* Task description
If a line in the entries includes "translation", show that line.

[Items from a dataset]
↓↓↓
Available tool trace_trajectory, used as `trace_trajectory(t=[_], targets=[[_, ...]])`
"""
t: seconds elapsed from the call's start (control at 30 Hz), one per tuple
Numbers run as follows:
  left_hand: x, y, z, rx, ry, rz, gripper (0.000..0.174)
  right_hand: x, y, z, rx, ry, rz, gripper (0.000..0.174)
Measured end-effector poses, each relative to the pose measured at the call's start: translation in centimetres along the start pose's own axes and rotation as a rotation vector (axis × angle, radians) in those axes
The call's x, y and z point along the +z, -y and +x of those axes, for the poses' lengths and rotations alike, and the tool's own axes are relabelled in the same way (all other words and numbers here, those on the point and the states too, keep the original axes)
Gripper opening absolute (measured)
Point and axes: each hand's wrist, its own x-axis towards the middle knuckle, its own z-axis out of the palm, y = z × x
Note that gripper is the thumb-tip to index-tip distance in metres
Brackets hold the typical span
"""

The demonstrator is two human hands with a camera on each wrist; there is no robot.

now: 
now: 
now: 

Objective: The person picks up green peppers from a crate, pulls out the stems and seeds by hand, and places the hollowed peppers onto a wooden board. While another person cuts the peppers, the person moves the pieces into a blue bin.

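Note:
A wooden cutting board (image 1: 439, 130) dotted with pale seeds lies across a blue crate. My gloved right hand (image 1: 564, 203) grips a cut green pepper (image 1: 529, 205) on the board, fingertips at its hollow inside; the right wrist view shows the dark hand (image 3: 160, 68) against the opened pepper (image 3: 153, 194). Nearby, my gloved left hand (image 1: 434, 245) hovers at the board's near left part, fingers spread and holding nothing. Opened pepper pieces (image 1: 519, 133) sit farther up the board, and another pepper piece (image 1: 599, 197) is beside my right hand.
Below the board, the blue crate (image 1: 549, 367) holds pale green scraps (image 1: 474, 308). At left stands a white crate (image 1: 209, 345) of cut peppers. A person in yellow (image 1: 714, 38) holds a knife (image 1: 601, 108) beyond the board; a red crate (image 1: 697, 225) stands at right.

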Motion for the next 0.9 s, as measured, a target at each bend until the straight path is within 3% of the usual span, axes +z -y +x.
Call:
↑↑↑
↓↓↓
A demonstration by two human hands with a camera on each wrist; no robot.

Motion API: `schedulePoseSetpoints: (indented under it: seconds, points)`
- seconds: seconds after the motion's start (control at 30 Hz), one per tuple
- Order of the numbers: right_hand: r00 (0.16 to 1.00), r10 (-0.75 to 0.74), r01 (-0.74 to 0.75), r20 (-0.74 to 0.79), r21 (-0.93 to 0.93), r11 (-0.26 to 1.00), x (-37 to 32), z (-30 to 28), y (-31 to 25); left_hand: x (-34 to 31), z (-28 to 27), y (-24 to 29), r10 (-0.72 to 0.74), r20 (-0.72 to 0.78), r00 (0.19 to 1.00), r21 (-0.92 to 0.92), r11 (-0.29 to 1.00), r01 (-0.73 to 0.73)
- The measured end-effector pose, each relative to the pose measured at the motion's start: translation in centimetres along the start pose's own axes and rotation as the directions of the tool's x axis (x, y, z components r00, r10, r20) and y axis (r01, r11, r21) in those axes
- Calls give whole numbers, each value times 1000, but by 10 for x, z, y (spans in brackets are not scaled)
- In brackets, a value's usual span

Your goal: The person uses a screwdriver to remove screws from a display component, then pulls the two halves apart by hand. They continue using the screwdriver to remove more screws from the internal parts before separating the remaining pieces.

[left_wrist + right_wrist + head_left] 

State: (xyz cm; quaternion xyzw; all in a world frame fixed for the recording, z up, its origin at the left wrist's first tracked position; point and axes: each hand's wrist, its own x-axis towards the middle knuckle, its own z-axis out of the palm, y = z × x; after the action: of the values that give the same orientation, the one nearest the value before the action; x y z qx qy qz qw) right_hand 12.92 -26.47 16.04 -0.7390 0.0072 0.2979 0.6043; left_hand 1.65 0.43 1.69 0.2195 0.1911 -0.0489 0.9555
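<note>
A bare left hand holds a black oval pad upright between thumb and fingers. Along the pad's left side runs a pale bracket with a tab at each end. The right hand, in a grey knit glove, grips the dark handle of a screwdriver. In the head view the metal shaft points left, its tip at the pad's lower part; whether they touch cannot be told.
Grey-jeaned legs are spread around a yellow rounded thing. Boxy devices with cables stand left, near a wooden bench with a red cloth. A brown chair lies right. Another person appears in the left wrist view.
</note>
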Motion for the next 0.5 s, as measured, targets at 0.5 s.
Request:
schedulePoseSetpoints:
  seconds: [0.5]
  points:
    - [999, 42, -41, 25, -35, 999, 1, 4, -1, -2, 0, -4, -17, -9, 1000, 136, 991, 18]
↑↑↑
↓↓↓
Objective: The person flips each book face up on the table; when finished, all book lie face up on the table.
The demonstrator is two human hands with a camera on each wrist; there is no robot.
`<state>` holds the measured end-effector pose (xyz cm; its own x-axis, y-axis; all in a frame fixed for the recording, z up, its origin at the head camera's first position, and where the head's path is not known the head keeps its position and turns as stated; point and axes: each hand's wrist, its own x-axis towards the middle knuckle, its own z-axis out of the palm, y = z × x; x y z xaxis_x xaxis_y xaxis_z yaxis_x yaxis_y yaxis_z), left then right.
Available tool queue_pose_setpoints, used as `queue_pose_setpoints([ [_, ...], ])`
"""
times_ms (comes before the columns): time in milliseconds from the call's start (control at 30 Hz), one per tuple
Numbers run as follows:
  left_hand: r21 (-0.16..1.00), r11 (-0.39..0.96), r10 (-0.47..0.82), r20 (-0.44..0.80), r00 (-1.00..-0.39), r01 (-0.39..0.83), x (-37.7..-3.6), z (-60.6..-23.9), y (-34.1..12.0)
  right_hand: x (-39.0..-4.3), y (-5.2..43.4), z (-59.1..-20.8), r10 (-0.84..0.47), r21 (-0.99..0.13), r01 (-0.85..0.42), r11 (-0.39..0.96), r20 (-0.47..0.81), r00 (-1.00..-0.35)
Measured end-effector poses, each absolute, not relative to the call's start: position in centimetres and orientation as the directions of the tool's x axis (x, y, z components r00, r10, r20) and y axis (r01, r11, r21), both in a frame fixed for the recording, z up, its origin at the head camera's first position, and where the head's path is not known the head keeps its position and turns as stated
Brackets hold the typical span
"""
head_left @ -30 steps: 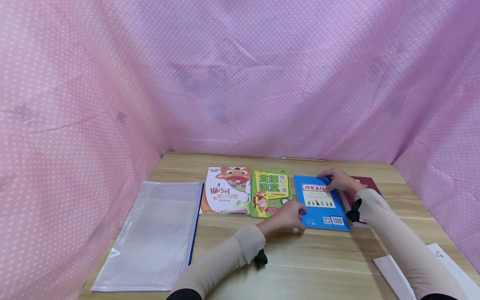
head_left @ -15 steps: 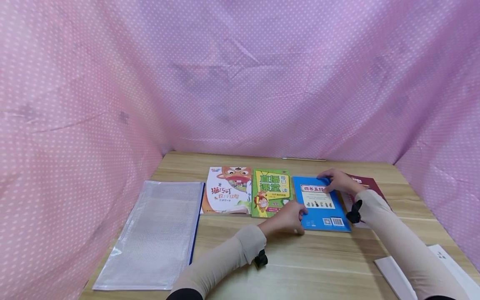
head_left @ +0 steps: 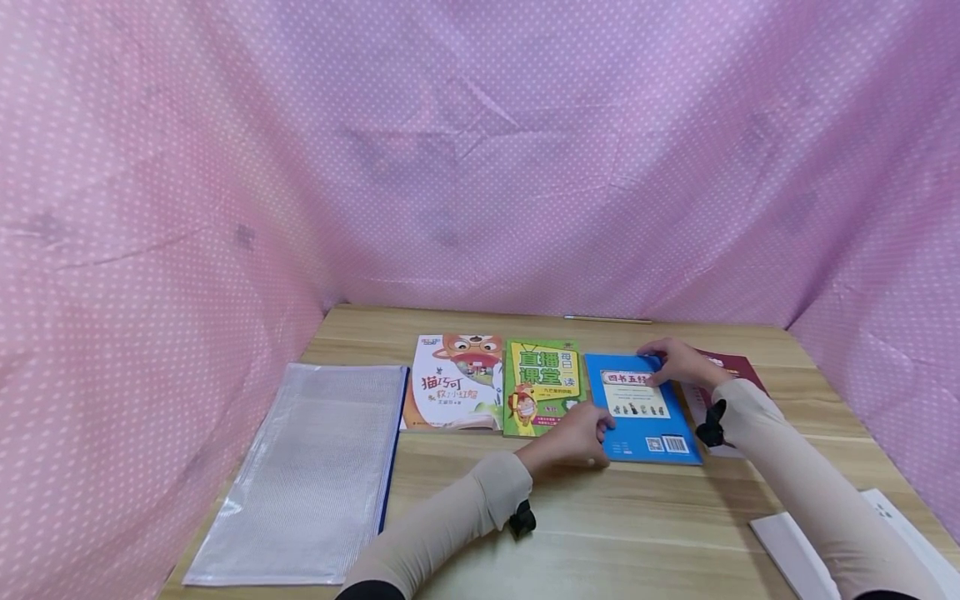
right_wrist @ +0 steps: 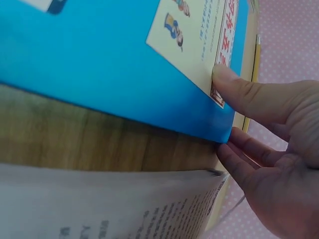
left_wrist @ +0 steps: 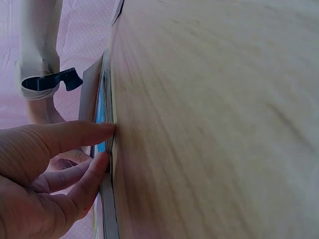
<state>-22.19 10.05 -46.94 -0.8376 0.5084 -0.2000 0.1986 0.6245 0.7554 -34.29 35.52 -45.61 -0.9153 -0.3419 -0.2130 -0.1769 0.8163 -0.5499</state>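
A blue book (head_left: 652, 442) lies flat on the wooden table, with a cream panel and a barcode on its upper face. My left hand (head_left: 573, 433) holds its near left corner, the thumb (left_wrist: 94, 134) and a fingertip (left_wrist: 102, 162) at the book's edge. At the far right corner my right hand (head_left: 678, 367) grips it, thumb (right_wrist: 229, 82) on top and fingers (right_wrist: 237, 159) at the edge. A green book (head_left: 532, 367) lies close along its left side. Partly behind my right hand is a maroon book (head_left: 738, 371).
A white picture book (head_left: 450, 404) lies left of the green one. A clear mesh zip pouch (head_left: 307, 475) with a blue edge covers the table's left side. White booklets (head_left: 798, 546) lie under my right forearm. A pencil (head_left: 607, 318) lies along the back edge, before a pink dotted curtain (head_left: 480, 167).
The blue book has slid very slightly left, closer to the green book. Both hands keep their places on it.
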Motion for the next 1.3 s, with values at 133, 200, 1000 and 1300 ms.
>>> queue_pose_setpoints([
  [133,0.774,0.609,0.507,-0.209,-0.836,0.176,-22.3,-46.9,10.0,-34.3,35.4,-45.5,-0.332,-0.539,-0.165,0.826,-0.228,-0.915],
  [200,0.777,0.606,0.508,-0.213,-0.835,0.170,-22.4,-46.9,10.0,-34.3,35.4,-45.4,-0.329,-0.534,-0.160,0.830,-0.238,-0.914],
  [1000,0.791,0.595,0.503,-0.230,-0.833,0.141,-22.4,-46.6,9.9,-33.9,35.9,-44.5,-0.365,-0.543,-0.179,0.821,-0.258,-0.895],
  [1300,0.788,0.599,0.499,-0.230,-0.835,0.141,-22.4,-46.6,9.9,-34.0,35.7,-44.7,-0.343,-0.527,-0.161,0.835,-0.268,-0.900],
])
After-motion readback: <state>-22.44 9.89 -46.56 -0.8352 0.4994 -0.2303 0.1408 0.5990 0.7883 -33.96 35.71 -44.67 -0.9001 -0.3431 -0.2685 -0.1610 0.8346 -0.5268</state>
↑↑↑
* Response area
Measured end-effector poses, each relative to the pose measured at the call's start: translation in centimetres along the start pose's own axes and rotation as a rotation vector (axis × angle, radians) in those axes
- The measured end-effector pose, each relative to the pose measured at the motion's start: translation in centimetres along the start pose's own axes and rotation as the directions of the tool's x axis (x, y, z components r00, r10, r20) and y axis (r01, r11, r21) in those axes

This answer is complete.